* BRIEF
From the entries below, copy every line where the string "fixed" appears.

* ENTRIES PROVIDED
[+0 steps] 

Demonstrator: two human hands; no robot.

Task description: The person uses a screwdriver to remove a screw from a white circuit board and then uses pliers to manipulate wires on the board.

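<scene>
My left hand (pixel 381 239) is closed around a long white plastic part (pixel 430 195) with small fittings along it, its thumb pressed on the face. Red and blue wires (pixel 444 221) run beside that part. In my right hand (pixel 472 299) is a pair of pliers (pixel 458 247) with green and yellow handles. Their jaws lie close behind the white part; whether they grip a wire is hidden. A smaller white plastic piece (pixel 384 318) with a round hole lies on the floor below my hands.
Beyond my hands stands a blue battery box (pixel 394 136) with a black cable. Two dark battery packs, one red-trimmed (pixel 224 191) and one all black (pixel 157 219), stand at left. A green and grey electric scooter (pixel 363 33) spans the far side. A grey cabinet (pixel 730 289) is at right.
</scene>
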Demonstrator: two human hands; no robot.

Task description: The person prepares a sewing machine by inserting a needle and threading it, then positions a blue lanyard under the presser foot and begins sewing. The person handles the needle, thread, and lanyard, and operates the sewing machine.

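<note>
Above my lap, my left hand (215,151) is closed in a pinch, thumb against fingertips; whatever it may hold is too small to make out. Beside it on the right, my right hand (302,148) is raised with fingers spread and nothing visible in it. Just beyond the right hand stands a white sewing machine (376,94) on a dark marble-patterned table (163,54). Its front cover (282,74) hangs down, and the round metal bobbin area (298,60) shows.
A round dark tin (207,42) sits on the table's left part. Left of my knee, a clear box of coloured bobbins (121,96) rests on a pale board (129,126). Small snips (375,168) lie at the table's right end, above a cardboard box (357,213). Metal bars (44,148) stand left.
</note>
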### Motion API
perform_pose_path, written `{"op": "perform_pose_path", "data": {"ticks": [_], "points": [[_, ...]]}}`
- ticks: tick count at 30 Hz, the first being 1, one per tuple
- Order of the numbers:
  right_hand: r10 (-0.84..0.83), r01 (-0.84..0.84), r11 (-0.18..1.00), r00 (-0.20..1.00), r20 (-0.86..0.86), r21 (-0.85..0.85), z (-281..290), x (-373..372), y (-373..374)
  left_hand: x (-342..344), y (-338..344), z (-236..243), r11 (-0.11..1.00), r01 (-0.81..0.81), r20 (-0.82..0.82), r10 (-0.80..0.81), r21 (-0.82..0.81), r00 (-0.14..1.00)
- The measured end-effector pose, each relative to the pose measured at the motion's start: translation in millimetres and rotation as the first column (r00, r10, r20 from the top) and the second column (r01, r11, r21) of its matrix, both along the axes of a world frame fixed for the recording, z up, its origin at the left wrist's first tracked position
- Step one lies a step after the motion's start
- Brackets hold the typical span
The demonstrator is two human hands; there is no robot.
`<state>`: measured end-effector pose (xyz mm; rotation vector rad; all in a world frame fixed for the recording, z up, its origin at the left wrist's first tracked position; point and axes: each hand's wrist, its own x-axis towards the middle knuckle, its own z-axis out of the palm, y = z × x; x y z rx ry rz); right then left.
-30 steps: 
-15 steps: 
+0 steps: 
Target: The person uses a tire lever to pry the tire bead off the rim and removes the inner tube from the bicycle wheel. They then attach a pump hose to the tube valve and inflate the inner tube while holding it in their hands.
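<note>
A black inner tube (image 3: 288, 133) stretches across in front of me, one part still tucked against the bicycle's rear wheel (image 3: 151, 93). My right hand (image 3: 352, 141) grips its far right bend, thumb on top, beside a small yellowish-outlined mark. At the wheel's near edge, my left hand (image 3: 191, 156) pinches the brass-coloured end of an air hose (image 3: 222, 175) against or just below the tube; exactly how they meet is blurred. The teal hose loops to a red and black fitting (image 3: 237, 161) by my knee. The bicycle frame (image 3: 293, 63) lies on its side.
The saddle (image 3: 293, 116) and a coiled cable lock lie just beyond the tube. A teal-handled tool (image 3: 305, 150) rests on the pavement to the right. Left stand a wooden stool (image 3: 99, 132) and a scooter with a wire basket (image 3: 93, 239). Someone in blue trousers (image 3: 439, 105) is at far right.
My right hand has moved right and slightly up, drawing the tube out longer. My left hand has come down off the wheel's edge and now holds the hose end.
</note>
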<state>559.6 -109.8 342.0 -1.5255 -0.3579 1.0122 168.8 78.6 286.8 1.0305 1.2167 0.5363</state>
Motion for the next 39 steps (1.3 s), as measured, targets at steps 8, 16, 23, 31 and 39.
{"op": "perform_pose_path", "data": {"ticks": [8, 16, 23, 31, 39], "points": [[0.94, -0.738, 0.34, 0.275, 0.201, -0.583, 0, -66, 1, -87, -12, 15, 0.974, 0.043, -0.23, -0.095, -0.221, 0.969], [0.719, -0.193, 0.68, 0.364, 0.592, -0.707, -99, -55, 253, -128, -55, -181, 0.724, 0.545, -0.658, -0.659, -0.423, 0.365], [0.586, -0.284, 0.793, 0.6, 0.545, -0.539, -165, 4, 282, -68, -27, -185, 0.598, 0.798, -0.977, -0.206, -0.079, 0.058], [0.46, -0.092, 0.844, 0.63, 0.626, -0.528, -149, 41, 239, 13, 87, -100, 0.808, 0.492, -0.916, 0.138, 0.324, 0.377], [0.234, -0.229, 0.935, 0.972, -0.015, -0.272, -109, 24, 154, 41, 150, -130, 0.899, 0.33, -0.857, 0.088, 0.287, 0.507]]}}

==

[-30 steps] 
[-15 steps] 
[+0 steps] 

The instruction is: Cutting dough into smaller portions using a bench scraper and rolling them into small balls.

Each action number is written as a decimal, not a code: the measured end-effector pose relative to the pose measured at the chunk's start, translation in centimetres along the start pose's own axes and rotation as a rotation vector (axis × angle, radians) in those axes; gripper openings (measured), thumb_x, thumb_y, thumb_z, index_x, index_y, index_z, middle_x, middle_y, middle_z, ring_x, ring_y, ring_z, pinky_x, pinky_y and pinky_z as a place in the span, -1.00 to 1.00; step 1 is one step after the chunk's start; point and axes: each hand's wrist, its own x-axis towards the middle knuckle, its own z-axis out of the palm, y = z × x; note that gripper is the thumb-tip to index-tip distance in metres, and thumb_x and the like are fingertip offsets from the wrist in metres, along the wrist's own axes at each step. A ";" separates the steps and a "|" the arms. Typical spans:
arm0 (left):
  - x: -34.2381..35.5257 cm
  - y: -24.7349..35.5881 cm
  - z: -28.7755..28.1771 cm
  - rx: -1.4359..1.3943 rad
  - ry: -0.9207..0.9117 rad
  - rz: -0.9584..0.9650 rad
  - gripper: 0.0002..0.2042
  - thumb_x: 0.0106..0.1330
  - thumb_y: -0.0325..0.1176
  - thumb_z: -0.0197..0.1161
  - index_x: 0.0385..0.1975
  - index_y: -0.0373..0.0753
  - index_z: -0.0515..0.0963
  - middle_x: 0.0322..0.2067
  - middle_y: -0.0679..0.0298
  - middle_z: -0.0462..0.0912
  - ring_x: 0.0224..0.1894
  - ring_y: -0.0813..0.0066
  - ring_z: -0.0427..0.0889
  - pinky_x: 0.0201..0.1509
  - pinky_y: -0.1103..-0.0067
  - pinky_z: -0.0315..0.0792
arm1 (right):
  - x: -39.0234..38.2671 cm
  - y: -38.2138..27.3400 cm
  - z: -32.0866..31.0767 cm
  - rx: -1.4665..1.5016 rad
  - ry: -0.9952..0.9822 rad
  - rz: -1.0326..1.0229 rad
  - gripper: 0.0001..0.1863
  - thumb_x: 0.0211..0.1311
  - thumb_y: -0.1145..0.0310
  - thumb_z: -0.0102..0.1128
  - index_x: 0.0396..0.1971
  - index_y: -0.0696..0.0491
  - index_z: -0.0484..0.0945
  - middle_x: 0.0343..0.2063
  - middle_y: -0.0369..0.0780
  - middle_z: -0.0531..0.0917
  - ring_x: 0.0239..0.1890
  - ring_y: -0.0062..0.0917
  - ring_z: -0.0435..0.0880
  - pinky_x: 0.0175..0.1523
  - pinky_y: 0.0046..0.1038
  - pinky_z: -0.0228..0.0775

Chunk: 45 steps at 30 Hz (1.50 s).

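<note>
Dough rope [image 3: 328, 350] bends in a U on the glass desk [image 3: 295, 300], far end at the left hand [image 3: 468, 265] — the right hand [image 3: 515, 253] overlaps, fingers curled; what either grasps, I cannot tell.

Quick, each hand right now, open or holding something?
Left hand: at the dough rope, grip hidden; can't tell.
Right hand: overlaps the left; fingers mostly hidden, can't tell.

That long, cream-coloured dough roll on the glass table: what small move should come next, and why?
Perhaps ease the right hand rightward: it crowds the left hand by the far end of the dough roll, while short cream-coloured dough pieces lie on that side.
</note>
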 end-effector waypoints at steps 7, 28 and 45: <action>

* ANSWER TO THIS PROBLEM
- The measured end-effector pose, each relative to the pose measured at the motion's start: translation in millimetres and rotation as the first column (r00, r10, r20 from the top) and the second column (r01, r11, r21) of its matrix, both along the axes of a world frame fixed for the recording, z up, its origin at the left wrist's first tracked position
`<state>`: measured end-effector pose (xyz mm; rotation vector rad; all in a world frame fixed for the recording, z up, its origin at the left wrist's first tracked position; point and axes: each hand's wrist, its own x-axis towards the middle knuckle, its own z-axis out of the palm, y = z × x; x y z rx ry rz); right then left.

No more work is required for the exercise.